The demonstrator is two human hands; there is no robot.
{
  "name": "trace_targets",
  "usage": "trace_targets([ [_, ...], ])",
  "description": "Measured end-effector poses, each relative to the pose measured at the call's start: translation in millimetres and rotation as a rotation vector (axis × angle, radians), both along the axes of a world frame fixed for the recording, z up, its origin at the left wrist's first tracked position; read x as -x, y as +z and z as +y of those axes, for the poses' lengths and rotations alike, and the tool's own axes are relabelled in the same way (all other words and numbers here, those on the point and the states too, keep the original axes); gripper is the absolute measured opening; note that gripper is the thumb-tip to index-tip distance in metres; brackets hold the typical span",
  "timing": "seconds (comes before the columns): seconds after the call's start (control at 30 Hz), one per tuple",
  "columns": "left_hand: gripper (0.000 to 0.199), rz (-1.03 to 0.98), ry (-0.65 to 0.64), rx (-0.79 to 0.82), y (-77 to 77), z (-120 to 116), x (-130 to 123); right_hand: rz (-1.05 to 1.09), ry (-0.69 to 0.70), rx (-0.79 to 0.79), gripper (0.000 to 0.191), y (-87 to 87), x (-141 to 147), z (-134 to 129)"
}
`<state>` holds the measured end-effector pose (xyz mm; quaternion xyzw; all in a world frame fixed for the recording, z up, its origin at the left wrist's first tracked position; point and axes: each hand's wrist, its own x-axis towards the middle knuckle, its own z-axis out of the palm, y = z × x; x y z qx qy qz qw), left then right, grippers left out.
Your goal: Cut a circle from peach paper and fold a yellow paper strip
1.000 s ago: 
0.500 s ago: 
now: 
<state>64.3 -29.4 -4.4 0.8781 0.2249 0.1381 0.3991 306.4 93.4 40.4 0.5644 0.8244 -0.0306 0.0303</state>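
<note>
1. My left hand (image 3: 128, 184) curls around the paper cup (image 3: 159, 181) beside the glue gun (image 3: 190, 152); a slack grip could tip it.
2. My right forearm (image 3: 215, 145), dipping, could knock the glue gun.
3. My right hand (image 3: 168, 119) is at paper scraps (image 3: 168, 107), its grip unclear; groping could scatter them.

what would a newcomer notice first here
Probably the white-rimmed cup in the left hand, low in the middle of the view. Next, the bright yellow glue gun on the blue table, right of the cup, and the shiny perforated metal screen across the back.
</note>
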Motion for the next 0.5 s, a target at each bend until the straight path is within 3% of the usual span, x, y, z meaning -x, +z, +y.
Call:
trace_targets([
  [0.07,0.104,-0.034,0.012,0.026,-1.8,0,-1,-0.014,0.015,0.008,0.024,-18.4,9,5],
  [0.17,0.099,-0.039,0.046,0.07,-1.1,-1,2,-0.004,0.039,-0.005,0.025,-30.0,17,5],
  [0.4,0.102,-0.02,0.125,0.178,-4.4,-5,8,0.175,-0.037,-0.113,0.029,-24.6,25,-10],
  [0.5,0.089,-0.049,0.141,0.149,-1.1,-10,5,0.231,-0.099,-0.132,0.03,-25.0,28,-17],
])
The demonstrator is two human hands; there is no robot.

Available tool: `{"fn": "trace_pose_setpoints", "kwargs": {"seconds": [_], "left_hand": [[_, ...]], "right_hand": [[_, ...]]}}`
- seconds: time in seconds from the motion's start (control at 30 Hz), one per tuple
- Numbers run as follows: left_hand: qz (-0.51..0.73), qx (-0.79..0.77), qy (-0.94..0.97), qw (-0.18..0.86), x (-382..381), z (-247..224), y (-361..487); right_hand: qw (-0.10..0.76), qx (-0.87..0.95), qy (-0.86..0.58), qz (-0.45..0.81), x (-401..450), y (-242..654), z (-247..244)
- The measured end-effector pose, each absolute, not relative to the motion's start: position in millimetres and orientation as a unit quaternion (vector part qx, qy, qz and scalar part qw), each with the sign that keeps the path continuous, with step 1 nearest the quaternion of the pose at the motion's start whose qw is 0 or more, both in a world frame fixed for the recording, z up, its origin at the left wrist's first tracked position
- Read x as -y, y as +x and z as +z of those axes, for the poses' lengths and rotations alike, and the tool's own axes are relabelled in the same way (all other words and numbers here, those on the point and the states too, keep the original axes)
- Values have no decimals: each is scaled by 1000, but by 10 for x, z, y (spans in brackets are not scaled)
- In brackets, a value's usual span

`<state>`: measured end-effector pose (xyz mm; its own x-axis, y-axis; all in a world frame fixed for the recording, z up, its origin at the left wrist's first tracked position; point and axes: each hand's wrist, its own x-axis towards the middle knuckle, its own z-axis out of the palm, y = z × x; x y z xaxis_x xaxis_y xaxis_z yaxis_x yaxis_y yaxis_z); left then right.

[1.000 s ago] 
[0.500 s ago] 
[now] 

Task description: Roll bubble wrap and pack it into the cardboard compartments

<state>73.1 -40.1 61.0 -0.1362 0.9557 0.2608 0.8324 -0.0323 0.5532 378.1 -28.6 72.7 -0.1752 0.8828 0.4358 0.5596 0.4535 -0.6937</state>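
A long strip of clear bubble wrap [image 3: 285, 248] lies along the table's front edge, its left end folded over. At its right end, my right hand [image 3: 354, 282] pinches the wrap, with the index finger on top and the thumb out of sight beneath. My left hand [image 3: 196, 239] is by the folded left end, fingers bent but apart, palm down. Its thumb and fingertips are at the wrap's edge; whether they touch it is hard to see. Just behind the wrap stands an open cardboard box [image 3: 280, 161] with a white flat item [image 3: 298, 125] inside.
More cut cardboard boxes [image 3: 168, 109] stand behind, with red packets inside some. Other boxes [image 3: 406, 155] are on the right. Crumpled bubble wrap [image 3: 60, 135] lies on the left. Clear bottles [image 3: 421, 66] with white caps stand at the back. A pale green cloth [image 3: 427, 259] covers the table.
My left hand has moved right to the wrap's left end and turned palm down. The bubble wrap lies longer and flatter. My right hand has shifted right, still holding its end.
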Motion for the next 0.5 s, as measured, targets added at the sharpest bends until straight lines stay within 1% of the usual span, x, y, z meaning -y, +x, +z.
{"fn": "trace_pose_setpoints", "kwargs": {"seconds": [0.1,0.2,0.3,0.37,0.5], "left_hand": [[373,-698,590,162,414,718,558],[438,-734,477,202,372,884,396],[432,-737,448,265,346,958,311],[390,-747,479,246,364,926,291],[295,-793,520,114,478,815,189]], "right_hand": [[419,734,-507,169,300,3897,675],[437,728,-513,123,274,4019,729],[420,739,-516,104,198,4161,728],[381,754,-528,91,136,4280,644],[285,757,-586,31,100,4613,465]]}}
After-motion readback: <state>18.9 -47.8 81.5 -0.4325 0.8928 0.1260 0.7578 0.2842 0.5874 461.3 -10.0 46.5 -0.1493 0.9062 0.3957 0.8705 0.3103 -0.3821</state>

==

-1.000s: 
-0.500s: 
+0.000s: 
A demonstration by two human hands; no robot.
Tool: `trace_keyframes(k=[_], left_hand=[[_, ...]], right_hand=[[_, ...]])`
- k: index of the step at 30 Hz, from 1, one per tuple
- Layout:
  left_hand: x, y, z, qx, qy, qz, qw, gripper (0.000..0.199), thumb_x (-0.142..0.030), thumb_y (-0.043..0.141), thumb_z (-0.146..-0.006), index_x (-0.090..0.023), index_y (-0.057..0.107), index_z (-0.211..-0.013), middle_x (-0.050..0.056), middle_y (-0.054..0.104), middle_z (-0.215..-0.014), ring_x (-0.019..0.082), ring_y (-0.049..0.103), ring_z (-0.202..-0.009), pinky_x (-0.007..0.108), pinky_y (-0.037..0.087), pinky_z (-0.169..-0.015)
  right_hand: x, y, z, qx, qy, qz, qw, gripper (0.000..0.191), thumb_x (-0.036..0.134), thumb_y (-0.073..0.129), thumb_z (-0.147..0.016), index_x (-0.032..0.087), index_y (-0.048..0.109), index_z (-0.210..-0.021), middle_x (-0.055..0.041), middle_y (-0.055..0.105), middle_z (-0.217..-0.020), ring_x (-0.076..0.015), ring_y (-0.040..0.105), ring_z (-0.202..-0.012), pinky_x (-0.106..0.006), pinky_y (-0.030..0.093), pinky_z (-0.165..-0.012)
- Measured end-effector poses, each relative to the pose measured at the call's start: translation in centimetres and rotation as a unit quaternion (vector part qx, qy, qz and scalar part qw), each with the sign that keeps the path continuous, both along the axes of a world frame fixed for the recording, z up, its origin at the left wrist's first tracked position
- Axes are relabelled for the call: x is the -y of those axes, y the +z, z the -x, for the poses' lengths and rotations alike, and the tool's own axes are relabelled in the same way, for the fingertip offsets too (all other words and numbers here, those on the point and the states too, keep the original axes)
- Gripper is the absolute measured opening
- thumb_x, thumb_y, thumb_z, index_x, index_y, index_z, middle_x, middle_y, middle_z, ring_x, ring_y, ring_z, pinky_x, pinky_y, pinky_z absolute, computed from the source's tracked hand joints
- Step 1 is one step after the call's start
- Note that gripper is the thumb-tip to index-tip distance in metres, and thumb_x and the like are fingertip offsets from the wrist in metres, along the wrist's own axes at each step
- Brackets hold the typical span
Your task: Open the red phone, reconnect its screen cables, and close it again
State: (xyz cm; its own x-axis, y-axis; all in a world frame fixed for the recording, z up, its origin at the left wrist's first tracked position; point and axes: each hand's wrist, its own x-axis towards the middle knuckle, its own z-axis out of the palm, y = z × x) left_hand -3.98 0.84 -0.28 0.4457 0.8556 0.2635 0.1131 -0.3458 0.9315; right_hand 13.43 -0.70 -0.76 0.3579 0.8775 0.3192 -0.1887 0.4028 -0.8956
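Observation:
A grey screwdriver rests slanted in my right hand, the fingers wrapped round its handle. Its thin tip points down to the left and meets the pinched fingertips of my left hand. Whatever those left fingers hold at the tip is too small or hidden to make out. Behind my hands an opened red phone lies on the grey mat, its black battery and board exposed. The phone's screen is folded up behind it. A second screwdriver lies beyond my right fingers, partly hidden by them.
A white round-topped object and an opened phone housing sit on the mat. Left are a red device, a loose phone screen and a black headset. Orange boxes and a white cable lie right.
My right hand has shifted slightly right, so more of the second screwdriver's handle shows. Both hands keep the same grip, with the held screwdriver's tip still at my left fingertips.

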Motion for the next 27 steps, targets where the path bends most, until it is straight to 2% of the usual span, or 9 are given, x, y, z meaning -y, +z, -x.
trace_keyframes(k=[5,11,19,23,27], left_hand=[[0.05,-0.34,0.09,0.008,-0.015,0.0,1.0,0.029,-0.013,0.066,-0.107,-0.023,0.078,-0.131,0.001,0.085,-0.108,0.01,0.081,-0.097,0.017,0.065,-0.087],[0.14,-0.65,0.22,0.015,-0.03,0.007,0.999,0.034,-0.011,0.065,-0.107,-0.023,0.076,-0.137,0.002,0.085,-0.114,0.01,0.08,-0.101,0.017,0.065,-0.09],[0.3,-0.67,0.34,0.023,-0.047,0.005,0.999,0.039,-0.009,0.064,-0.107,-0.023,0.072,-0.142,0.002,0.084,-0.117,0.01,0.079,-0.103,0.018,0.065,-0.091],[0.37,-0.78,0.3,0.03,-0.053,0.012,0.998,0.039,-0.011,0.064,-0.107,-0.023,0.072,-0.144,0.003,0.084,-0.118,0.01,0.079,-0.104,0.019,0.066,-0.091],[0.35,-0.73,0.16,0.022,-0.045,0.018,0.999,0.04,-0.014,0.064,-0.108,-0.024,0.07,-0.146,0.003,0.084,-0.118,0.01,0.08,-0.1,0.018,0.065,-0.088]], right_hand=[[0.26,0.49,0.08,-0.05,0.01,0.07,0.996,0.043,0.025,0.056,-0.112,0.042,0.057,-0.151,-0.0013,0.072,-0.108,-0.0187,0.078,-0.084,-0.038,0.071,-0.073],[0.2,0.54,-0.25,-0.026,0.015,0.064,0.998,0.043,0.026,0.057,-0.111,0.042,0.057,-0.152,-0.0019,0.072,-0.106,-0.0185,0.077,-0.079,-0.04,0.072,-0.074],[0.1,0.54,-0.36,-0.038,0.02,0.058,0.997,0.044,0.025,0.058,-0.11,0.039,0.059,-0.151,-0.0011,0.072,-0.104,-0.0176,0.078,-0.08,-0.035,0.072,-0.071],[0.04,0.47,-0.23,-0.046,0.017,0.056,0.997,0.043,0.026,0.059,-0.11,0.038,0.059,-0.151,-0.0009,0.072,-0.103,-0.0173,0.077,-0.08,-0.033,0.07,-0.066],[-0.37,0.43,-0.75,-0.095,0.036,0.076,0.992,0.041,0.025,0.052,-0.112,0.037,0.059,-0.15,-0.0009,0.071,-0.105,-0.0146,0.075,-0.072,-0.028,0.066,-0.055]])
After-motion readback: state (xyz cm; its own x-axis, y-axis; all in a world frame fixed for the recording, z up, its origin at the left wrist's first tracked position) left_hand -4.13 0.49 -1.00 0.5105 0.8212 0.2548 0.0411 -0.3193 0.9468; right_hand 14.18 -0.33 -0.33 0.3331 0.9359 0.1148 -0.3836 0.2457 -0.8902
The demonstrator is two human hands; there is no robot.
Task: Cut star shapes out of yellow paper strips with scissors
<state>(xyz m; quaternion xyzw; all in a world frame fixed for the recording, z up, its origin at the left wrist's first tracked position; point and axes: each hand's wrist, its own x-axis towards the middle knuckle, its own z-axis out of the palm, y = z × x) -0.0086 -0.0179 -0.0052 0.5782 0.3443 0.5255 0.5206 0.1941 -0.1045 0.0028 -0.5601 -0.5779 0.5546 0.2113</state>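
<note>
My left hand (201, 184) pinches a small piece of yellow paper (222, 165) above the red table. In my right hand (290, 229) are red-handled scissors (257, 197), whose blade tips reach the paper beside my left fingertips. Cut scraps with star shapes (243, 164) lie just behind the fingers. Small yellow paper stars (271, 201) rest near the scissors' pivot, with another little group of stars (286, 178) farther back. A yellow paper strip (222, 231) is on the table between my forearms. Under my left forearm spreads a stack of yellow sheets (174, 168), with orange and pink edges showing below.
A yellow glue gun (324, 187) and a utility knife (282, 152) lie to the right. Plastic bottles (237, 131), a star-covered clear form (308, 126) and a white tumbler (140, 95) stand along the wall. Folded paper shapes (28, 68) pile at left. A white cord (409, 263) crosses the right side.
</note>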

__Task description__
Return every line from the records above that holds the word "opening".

__Answer below__
  "description": "Measured end-effector poses, each relative to the pose measured at the call's start: translation in millimetres and rotation as a rotation vector (axis × angle, radians), both along the axes of a world frame fixed for the recording, z up, its origin at the left wrist's first tracked position; read x as -x, y as +z and z as +y of those axes, for the poses' lengths and rotations alike, and the tool's own axes are relabelled in the same way (all other words and numbers here, those on the point and the states too, keep the original axes); gripper is the absolute measured opening; note that gripper is the thumb-tip to index-tip distance in metres; brackets hold the typical span",
- Gripper is the absolute measured opening

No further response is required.